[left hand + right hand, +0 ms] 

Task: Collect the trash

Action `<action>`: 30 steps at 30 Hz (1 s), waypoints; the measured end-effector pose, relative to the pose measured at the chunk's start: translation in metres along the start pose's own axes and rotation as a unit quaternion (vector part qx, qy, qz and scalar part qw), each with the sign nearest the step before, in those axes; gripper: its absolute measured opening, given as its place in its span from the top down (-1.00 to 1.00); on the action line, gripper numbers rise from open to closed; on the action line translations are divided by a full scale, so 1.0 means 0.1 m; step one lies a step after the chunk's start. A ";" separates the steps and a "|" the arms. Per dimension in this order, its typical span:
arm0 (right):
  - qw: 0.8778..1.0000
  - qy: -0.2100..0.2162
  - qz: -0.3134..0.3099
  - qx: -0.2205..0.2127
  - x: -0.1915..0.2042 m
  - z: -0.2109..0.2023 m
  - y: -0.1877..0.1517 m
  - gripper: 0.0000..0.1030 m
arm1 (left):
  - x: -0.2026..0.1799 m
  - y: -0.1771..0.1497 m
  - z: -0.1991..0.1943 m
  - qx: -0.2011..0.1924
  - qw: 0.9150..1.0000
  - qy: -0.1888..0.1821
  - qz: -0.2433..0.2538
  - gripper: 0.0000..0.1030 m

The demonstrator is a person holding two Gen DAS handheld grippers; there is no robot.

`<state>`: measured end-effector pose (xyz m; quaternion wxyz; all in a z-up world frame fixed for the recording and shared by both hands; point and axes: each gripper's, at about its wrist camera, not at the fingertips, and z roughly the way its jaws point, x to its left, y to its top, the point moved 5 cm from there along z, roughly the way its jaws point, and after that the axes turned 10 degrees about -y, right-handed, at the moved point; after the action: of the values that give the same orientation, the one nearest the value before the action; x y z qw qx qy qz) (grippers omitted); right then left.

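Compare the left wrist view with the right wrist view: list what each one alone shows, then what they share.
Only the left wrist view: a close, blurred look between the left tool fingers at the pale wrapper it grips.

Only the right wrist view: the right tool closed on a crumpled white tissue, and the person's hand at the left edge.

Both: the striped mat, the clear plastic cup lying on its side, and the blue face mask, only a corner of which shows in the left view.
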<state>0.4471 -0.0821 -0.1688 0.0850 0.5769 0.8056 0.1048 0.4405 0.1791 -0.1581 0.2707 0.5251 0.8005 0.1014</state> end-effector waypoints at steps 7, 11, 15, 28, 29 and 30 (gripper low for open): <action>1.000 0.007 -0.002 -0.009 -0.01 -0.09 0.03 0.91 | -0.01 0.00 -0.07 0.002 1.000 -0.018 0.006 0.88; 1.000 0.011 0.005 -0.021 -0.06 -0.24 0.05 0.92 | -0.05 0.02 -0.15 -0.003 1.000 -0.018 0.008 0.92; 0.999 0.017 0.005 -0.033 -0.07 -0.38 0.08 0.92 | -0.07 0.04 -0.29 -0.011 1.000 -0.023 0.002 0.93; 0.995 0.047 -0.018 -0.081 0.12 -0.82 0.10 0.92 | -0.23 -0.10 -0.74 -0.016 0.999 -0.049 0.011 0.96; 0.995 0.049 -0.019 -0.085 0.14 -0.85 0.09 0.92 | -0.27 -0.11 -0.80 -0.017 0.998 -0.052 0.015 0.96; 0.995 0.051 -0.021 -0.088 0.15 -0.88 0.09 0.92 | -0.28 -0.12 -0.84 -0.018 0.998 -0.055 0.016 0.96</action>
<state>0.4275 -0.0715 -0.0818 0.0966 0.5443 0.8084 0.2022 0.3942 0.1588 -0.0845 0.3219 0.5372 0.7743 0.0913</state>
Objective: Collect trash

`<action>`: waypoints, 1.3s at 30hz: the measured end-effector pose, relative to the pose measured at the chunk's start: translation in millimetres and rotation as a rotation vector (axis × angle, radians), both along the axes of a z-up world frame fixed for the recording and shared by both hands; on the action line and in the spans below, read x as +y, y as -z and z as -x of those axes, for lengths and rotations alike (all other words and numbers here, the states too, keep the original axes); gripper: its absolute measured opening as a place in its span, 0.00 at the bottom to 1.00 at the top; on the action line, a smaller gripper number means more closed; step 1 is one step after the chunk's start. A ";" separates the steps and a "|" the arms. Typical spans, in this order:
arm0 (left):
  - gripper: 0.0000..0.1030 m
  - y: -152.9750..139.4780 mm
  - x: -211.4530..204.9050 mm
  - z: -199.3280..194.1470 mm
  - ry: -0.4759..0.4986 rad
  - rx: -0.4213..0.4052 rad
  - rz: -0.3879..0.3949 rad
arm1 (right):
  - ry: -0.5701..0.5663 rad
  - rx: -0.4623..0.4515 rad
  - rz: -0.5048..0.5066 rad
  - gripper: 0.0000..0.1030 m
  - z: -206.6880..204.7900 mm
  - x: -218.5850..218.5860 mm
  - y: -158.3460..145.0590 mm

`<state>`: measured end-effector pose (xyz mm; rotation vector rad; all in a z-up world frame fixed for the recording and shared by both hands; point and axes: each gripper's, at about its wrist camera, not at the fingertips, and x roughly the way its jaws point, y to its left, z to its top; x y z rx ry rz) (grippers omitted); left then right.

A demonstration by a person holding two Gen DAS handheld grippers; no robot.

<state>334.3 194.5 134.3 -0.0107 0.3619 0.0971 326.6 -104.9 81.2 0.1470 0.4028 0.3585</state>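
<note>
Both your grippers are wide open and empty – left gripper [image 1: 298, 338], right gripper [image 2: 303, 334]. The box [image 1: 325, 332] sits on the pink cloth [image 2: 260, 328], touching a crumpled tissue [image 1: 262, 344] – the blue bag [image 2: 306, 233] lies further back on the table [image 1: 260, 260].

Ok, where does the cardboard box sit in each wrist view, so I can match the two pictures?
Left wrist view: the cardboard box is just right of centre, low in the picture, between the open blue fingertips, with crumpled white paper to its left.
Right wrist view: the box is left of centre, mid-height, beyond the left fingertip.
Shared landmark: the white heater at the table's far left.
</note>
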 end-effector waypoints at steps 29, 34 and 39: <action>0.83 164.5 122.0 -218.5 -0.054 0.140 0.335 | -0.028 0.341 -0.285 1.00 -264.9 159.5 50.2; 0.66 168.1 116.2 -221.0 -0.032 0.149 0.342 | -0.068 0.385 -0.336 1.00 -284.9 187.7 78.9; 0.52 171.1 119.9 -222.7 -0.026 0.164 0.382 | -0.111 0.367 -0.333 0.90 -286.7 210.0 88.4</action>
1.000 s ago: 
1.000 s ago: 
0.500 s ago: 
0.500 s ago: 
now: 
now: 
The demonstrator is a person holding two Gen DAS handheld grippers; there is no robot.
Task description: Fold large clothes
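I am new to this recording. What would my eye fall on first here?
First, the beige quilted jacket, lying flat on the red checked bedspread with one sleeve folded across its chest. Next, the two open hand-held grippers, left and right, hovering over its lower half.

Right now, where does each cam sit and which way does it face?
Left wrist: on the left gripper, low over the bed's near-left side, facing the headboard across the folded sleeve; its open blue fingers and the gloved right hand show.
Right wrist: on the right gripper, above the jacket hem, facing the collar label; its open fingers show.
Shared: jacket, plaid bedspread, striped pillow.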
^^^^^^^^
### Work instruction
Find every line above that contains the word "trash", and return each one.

### Solution below
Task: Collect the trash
Objective: Collect trash

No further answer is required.